**What the exercise asks**
Give back the material that follows, identical in every line.

**Data for this exercise**
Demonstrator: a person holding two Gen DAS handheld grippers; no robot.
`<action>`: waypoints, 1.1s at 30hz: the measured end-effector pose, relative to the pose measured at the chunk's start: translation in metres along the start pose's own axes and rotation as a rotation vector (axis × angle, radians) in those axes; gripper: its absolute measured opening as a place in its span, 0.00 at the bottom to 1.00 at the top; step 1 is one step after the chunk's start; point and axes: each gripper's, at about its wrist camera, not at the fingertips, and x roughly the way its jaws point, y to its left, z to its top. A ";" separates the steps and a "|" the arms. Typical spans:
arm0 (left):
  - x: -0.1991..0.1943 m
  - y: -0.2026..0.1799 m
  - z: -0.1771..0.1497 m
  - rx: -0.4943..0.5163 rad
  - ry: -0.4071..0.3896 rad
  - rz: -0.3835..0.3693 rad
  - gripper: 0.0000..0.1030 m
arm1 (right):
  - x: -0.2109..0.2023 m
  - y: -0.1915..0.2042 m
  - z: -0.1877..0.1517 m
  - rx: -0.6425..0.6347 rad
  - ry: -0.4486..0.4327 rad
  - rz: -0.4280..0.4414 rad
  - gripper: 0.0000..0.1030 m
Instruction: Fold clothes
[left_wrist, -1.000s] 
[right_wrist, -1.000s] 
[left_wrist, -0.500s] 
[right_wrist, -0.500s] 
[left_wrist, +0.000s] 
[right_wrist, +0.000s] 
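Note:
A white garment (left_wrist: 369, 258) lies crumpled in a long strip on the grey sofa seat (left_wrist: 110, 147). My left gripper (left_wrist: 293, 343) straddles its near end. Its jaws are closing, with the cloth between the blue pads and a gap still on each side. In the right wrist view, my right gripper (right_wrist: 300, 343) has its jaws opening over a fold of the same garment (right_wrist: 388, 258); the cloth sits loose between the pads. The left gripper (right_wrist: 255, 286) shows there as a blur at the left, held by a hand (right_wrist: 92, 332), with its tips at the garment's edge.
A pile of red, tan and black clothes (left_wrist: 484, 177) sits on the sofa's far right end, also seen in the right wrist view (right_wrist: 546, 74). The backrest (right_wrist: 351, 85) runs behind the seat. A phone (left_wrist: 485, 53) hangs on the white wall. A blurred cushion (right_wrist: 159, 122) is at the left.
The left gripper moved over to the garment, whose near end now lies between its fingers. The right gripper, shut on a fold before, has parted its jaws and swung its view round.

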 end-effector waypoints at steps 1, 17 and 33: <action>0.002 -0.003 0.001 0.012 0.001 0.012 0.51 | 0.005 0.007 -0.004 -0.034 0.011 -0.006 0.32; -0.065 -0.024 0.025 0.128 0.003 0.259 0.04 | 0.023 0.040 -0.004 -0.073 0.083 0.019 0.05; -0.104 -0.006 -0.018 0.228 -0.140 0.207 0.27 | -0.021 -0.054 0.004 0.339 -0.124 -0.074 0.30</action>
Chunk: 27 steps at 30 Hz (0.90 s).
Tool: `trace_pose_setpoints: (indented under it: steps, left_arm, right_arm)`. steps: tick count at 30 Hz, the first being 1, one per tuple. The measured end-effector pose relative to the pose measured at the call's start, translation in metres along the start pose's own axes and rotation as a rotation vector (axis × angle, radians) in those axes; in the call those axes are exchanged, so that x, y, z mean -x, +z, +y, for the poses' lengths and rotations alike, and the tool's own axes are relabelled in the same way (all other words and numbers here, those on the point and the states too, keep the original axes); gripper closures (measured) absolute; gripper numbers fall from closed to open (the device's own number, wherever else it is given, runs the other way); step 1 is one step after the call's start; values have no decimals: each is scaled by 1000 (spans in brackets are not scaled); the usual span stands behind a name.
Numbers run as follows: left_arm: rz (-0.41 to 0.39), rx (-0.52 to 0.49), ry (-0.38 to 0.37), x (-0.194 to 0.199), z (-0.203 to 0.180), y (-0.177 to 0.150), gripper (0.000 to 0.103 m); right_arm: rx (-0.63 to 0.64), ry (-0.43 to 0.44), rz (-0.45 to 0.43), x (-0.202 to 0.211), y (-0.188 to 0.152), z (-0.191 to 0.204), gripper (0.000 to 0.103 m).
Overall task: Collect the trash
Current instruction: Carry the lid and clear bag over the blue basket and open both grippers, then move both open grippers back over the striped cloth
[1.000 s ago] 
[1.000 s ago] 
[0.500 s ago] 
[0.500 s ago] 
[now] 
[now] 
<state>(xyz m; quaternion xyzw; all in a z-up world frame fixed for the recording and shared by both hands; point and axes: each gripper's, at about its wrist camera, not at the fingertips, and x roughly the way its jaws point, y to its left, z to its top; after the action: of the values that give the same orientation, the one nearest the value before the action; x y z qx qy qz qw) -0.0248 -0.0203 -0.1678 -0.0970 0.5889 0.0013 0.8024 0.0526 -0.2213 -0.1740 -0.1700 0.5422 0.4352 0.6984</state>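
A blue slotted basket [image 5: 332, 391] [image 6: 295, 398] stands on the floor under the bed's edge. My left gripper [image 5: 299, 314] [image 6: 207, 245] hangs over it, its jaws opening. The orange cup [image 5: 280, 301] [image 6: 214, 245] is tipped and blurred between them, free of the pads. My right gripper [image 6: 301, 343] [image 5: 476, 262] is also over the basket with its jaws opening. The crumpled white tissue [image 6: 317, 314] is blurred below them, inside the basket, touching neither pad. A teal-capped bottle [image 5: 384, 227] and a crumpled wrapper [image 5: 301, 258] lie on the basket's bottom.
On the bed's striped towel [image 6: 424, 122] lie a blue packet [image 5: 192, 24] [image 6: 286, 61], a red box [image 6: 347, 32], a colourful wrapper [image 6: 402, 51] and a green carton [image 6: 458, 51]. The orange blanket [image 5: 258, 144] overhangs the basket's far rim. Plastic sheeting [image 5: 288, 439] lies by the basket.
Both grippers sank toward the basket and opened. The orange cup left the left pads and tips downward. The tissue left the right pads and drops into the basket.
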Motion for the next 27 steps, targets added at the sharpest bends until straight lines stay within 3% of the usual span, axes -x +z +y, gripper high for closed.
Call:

**Response to this task**
Demonstrator: a person holding two Gen DAS handheld grippers; no robot.
`<action>`: waypoints, 1.1s at 30hz: the measured end-effector pose, relative to the pose measured at the chunk's start: translation in metres along the start pose's own axes and rotation as a rotation vector (axis × angle, radians) in those axes; gripper: its absolute measured opening as a place in its span, 0.00 at the bottom to 1.00 at the top; step 1 is one step after the chunk's start; point and axes: each gripper's, at about its wrist camera, not at the fingertips, and x roughly the way its jaws point, y to its left, z to its top. A ";" separates the steps and a "|" the arms. Typical spans:
arm0 (left):
  - x: -0.1991..0.1943 m
  - y: -0.2026..0.1799 m
  - z: -0.1771..0.1497 m
  - rx: -0.4943..0.5163 rad
  - ry: -0.4071..0.3896 rad
  - rz: -0.3835..0.3693 rad
  - gripper: 0.0000..0.1030 m
arm1 (right):
  - x: -0.2109..0.2023 m
  - y: -0.1915..0.2042 m
  - z: -0.1877..0.1517 m
  - rx: -0.6425..0.6347 rad
  - ry: -0.4486..0.4327 rad
  - rz: -0.4280..0.4414 rad
  - gripper: 0.0000..0.1030 m
Instruction: Fold clothes
[left_wrist, -1.000s] 
[right_wrist, -1.000s] 
[left_wrist, -0.500s] 
[right_wrist, -0.500s] 
[left_wrist, +0.000s] 
[right_wrist, +0.000s] 
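Note:
A white garment (left_wrist: 369, 258) lies crumpled in a long strip on the grey sofa seat (left_wrist: 110, 147). My left gripper (left_wrist: 293, 343) straddles its near end. Its jaws are closing, with the cloth between the blue pads and a gap still on each side. In the right wrist view, my right gripper (right_wrist: 300, 343) has its jaws opening over a fold of the same garment (right_wrist: 388, 258); the cloth sits loose between the pads. The left gripper (right_wrist: 255, 286) shows there as a blur at the left, held by a hand (right_wrist: 92, 332), with its tips at the garment's edge.
A pile of red, tan and black clothes (left_wrist: 484, 177) sits on the sofa's far right end, also seen in the right wrist view (right_wrist: 546, 74). The backrest (right_wrist: 351, 85) runs behind the seat. A phone (left_wrist: 485, 53) hangs on the white wall. A blurred cushion (right_wrist: 159, 122) is at the left.
The left gripper moved over to the garment, whose near end now lies between its fingers. The right gripper, shut on a fold before, has parted its jaws and swung its view round.
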
 end-effector waypoints at steps 1, 17 and 33: <action>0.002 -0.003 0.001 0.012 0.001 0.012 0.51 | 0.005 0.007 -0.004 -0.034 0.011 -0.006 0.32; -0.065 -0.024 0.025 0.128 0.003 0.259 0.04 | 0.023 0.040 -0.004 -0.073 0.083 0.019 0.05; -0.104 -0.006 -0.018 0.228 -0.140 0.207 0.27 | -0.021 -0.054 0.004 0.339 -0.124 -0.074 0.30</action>
Chunk: 27 steps at 30 Hz (0.90 s).
Tool: `trace_pose_setpoints: (indented under it: steps, left_arm, right_arm)`. steps: tick count at 30 Hz, the first being 1, one per tuple. The measured end-effector pose relative to the pose measured at the call's start, translation in metres along the start pose's own axes and rotation as a rotation vector (axis × angle, radians) in those axes; in the call those axes are exchanged, so that x, y, z mean -x, +z, +y, for the poses' lengths and rotations alike, and the tool's own axes are relabelled in the same way (all other words and numbers here, those on the point and the states too, keep the original axes); gripper closures (measured) absolute; gripper numbers fall from closed to open (the device's own number, wherever else it is given, runs the other way); step 1 is one step after the call's start; values have no decimals: each is scaled by 1000 (spans in brackets are not scaled); the usual span stands behind a name.
Numbers run as follows: left_arm: rz (-0.41 to 0.39), rx (-0.52 to 0.49), ry (-0.38 to 0.37), x (-0.194 to 0.199), z (-0.203 to 0.180), y (-0.177 to 0.150), gripper (0.000 to 0.103 m); right_arm: rx (-0.63 to 0.64), ry (-0.43 to 0.44), rz (-0.45 to 0.43), x (-0.202 to 0.211), y (-0.188 to 0.152), z (-0.191 to 0.204), gripper (0.000 to 0.103 m).
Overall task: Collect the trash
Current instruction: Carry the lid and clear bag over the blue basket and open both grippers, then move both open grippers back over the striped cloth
[1.000 s ago] 
[1.000 s ago] 
[0.500 s ago] 
[0.500 s ago] 
[now] 
[now] 
<state>(xyz m; quaternion xyzw; all in a z-up world frame fixed for the recording and shared by both hands; point and axes: each gripper's, at about its wrist camera, not at the fingertips, and x roughly the way its jaws point, y to its left, z to its top; after the action: of the values that give the same orientation, the one nearest the value before the action; x y z qx qy qz qw) -0.0248 -0.0203 -0.1678 -0.0970 0.5889 0.0013 0.8024 0.0526 -0.2213 -0.1740 -0.1700 0.5422 0.4352 0.6984</state>
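A blue slotted basket [image 5: 332, 391] [image 6: 295, 398] stands on the floor under the bed's edge. My left gripper [image 5: 299, 314] [image 6: 207, 245] hangs over it, its jaws opening. The orange cup [image 5: 280, 301] [image 6: 214, 245] is tipped and blurred between them, free of the pads. My right gripper [image 6: 301, 343] [image 5: 476, 262] is also over the basket with its jaws opening. The crumpled white tissue [image 6: 317, 314] is blurred below them, inside the basket, touching neither pad. A teal-capped bottle [image 5: 384, 227] and a crumpled wrapper [image 5: 301, 258] lie on the basket's bottom.
On the bed's striped towel [image 6: 424, 122] lie a blue packet [image 5: 192, 24] [image 6: 286, 61], a red box [image 6: 347, 32], a colourful wrapper [image 6: 402, 51] and a green carton [image 6: 458, 51]. The orange blanket [image 5: 258, 144] overhangs the basket's far rim. Plastic sheeting [image 5: 288, 439] lies by the basket.
Both grippers sank toward the basket and opened. The orange cup left the left pads and tips downward. The tissue left the right pads and drops into the basket.
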Motion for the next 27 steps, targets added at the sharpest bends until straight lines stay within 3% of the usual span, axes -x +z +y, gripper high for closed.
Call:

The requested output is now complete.